Le bruit du marché est appelé bruit du marché parce qu'il est le bruit du marché. D'où cela vient-il ? D'un manuel de physique ? Des mathématiques ? Parce que des graphiques astucieux d'amplitudes et de discontinuités ont montré qu'il y avait quelque chose ?



Vous êtes tous bons, vos articles sont professionnels et académiques, mais ils sont vaguement appliqués au Forex, si ce n'est pas tout à fait vaguement. Nous appelons librement tendance une tendance, plat - plat, bruit - bruit, formation - formation, mais rien ne découle de nulle part.





Nous communiquons dans des langues différentes. Comme si nous avions besoin d'un travail radicalement différent, d'une approche radicalement différente (travailler avec des chiffres).

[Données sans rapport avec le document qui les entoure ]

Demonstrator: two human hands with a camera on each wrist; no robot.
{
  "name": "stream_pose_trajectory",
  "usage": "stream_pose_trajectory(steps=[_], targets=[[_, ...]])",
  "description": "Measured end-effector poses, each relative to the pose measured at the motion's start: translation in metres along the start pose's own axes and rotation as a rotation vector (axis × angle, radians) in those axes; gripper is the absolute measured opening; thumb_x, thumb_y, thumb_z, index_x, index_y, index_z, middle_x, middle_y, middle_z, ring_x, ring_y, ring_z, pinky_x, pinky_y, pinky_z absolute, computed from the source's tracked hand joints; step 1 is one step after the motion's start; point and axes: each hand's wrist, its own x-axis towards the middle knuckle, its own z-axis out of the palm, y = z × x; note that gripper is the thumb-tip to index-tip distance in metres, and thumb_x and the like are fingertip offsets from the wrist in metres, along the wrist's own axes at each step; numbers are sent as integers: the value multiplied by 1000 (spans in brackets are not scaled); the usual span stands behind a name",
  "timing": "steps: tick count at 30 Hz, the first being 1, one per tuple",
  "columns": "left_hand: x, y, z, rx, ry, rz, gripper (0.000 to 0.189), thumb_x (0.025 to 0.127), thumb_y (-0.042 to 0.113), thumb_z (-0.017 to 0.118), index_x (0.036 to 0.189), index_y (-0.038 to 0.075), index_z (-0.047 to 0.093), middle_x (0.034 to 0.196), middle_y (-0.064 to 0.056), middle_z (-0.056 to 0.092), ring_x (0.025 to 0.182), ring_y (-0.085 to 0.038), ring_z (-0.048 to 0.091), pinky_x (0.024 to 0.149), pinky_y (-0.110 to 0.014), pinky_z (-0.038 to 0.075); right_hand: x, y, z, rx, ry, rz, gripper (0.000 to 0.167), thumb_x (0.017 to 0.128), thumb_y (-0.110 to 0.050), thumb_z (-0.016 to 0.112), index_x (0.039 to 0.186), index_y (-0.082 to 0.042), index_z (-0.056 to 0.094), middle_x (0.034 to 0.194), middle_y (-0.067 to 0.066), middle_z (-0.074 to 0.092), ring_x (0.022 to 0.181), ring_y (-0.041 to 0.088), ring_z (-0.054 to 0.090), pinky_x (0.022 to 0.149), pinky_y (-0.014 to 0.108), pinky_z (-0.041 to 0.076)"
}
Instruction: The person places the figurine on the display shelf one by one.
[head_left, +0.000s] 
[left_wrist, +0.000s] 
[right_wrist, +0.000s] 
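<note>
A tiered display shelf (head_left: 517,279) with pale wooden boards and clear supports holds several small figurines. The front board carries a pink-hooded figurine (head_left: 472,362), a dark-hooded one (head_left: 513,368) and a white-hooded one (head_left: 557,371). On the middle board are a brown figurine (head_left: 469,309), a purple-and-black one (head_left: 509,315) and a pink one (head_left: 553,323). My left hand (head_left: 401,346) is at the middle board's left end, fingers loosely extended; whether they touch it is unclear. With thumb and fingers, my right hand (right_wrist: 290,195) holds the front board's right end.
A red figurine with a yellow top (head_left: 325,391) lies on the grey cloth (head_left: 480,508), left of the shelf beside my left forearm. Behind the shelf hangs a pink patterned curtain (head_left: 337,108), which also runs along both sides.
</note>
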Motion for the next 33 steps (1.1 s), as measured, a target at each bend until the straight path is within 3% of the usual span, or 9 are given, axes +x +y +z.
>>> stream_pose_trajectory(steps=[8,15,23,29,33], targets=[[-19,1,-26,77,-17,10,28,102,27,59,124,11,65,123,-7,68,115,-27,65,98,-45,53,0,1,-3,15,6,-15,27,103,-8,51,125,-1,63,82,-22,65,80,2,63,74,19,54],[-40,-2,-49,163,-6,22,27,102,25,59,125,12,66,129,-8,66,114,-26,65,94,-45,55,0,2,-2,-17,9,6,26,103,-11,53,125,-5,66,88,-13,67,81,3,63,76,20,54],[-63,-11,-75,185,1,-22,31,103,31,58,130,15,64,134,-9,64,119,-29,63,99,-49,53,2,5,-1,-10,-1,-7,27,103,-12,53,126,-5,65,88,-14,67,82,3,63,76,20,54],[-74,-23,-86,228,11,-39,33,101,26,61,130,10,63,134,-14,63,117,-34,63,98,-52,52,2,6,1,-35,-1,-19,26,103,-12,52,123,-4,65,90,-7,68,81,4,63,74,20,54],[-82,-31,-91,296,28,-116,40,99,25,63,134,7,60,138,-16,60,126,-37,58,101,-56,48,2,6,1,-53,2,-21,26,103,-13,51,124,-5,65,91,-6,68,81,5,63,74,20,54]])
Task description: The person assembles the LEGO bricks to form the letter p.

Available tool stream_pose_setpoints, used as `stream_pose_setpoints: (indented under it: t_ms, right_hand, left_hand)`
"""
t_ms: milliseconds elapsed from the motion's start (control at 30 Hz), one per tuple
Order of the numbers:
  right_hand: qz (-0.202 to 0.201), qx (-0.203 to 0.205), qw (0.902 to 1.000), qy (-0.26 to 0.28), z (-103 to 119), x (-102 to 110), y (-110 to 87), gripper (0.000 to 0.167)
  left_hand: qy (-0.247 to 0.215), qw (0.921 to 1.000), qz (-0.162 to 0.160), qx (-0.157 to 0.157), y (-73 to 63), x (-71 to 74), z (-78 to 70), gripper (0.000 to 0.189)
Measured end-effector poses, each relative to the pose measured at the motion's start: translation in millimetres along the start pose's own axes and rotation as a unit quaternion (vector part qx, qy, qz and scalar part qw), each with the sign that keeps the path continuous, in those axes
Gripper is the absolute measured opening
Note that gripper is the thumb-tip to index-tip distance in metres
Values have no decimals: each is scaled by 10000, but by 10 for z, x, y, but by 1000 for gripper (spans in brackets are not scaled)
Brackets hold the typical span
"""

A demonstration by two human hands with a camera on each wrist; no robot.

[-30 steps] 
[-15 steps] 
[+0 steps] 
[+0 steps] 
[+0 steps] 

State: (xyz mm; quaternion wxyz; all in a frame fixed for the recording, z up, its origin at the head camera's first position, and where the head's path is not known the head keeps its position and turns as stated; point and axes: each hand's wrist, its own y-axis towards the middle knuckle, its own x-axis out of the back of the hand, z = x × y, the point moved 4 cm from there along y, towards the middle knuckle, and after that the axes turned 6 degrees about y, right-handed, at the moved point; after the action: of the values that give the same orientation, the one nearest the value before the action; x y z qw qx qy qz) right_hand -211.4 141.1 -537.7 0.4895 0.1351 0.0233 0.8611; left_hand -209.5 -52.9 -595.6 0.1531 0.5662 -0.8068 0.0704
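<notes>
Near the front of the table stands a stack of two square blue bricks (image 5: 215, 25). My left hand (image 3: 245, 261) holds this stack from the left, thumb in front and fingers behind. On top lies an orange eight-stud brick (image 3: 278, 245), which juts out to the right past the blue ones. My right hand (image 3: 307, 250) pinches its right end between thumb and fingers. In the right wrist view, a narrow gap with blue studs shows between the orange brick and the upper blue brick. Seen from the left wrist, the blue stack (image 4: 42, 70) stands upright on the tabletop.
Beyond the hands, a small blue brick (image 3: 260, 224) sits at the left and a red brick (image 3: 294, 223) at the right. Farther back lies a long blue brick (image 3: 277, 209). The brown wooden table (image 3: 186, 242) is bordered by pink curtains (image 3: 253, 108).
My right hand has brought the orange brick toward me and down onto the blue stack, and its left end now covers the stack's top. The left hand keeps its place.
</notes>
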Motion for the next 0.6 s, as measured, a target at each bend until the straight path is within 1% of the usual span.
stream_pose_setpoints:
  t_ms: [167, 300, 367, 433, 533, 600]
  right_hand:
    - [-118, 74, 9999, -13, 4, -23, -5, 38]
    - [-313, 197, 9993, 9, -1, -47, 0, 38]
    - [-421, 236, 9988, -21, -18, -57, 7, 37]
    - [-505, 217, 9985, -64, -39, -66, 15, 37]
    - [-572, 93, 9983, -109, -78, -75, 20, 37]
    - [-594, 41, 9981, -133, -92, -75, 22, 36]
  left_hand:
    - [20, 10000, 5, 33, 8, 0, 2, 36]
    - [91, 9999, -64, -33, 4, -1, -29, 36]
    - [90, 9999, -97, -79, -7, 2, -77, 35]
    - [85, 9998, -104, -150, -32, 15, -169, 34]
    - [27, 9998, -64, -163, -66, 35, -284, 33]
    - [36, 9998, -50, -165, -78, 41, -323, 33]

Bien et en conséquence - l'interprétation la plus stricte, sans aucun "système pense", "boîte noire", "NS a décidé", "la formation est incorrecte", "aucune information, quelque chose n'est pas tombé là, donc ça ne rapporte pas".

[Supprimé]  
Ivan Butko #:



Il manque quelque chose, une sorte de connaissance intermédiaire.

Le mot "stationnarité" a déjà été entendu ici, mais pas dans le contexte que je souhaiterais.

Je pense simplement, après avoir également fait l'expérience de toutes ces manipulations ingrates :

Il existe des états de marché, que l'on peut obtenir, par exemple, par le biais d'un regroupement.

Si nous combinons les cotations (rendements) de chaque groupe individuel en une ligne et que nous supprimons les cotations des autres groupes, nous obtiendrons dans certains cas une série presque stationnaire. Vous pouvez déjà travailler avec.

En outre, peu importe ce que l'on introduit dans le modèle (de préférence les prix bruts, afin qu'il n'y ait pas de perte d'informations).

Les algorithmes MO fonctionnent bien, il n'est pas nécessaire de les approfondir. Il faut rechercher des séries/lois stationnaires. Ce n'est qu'à partir de ces séries que MOShka prédit régulièrement l'avenir.

Si vous avez d'autres idées sur la manière d'obtenir une série stationnaire ou une régularité stationnaire, c'est toujours la bonne façon de penser.